Look for the word "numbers" in the data below, and copy every line that holds it.
▶
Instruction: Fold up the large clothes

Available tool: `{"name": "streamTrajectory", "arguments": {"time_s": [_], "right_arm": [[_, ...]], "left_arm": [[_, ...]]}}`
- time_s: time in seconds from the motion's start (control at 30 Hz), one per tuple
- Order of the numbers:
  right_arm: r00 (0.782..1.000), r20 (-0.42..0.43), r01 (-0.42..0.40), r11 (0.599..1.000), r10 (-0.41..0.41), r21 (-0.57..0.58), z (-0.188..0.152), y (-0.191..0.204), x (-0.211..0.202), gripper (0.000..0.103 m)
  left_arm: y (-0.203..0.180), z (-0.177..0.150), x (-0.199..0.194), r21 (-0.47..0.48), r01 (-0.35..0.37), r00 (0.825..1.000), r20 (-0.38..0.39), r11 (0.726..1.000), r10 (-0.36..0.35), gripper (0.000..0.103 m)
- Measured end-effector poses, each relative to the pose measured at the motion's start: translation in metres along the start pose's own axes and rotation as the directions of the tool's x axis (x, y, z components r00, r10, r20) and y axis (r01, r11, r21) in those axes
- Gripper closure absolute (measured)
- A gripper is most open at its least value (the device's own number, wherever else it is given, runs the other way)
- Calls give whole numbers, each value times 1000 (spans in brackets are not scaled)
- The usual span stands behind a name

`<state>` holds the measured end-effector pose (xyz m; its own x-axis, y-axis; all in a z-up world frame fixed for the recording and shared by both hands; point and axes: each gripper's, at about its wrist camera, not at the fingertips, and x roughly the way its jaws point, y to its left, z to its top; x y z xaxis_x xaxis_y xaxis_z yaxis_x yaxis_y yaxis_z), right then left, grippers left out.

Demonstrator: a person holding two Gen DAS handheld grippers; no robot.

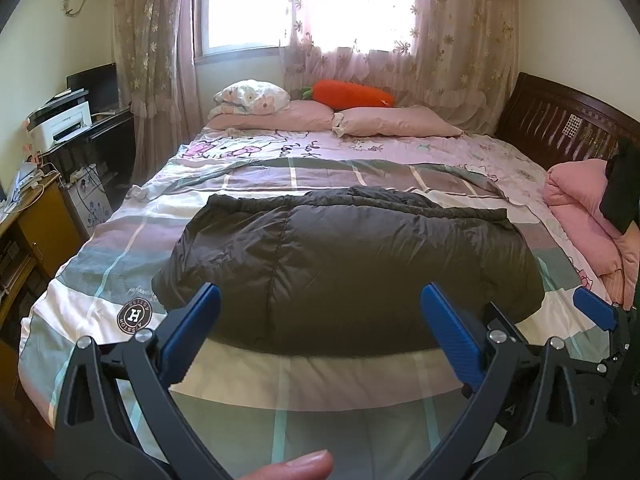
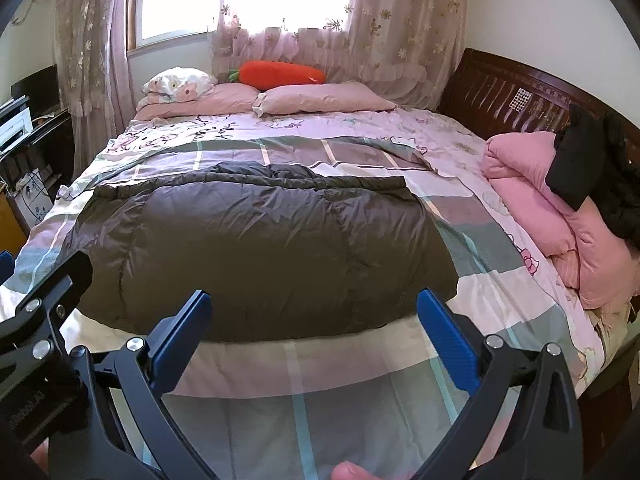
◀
§ **Response area**:
- Order of the numbers:
- Calls give whole numbers, each value times 1000 (spans in brackets are not scaled)

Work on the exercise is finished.